Gable end entry chapel with fine entrance facade. Lined-out render over brick, with moulded cornice band and hipped slate roof with red tiled cresting. Entrance front has pedimented centre-piece set forward of the main chapel body and separately roofed; main chapel body has hipped roof. Entrances set to either side of advanced centre-piece, into main chapel body, with richly-panelled, renaissance-style doors in moulded architraves with pediment hoods carried on brackets; blind keyed oculi over each doorway. Advanced centre-piece has bold modillion cornice to strongly projecting pediment, and contains 18-pane horned sash window with pedimented head clasped by coupled pilasters sprung from a string course at sill level. Return elevations each a 4-window range: 18-pane sashes in moulded architraves with pediments carried on scrolled brackets.

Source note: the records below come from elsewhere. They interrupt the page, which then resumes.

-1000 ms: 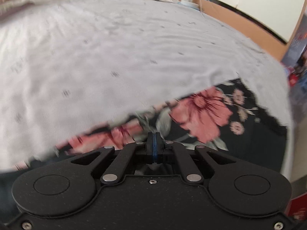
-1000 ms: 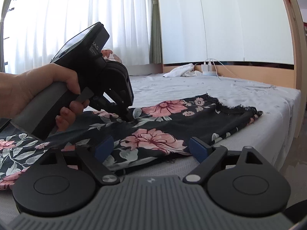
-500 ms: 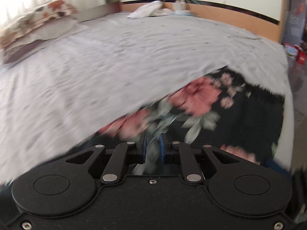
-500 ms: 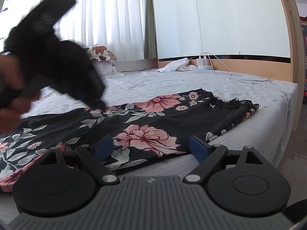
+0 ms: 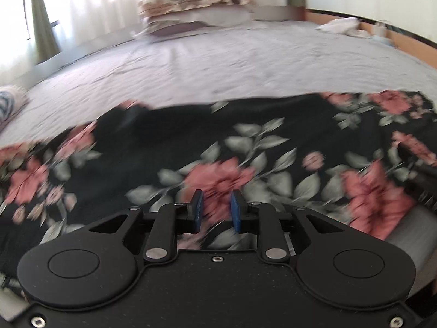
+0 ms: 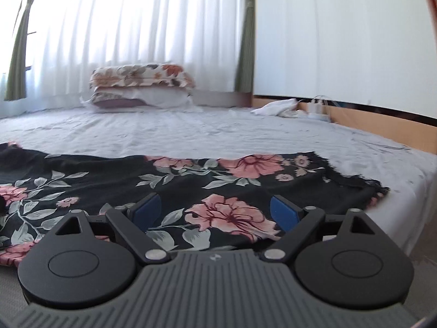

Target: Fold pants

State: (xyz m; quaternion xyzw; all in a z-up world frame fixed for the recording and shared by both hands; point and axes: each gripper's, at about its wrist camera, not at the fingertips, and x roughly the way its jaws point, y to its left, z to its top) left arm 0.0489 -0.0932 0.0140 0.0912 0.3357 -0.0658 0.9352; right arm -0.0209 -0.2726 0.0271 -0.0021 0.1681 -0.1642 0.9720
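Observation:
Black pants with pink flowers and grey leaves (image 5: 245,147) lie flat along the near edge of the bed, also spread wide in the right wrist view as the pants (image 6: 191,180). My left gripper (image 5: 215,210) hovers over the middle of the fabric; its jaws are opening, a narrow gap between the blue pads with nothing pinched between them. My right gripper (image 6: 215,213) stands wide open low over the pants near the frayed hem end (image 6: 355,183), with cloth lying under the gap but not gripped.
The grey bedsheet (image 6: 218,131) stretches behind the pants. Stacked floral pillows (image 6: 142,84) sit at the far side by the curtains. A white cloth (image 6: 275,108) and chargers lie near the wooden bed frame (image 6: 382,125). The bed's edge drops off at the right.
My left gripper let go of the fabric, opened slightly and swept sideways along the pants, leaving the right wrist view. The right gripper stayed put, still open.

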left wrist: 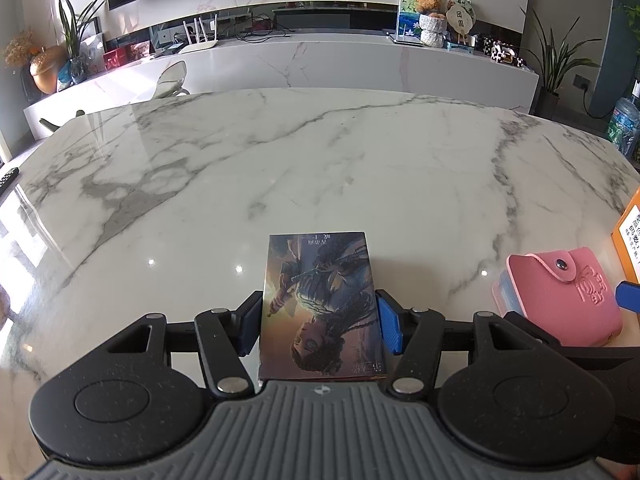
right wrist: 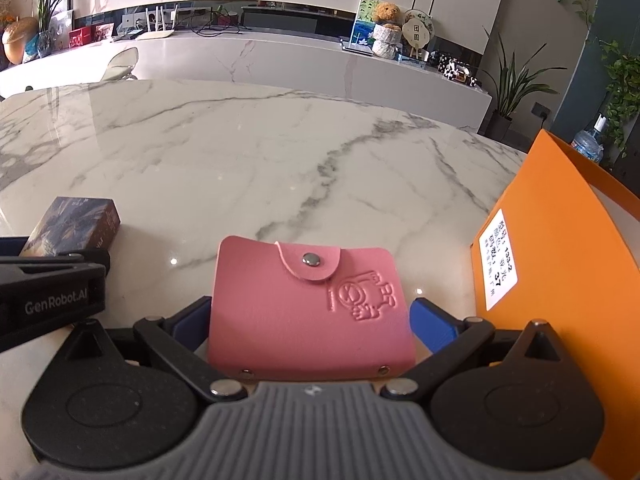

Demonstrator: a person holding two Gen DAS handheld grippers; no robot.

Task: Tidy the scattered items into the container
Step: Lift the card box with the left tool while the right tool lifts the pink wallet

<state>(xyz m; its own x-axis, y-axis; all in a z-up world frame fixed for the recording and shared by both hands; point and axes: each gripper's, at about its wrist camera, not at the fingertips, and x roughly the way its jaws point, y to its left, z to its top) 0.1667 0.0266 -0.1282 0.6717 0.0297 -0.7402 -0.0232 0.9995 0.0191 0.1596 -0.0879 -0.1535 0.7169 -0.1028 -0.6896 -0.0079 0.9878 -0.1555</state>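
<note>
A small picture-printed card box (left wrist: 320, 304) lies on the marble table (left wrist: 280, 168) between the blue pads of my left gripper (left wrist: 318, 320); the pads touch both its sides. It also shows in the right wrist view (right wrist: 74, 226). A pink snap-flap card wallet (right wrist: 308, 308) lies between the pads of my right gripper (right wrist: 310, 324); the left pad touches it, the right pad stands slightly off its edge. The wallet shows in the left wrist view (left wrist: 560, 296). An orange box (right wrist: 560, 264), the container, stands right of the wallet.
The left gripper body (right wrist: 52, 300) sits close to the left of the wallet. A low marble TV cabinet (left wrist: 320, 60) with plants and ornaments runs behind the table. A chair (left wrist: 172, 78) stands at the far table edge.
</note>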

Vertically-boarded dado and counter-changed black/white aisle pavements between raised pew platforms (the pews themselves have been removed); simple ceiling with 3 decorative plaster vent roses. Inner porches with moulded plaster cornices having egg-and-dart decoration; pavements as before. The end wall has 3 classical niches: the central one has pilasters and frieze, and has a heavy segmental pediment with dentilations and plain projecting key. The flanking niches have blind windows with moulded architraves and pediments supported on consoles.
Listed as a later C19 chapel (though with earlier origins), ambitious in scale and enrichment for a rural context, employing an especially finely detailed and consistent Renaissance style.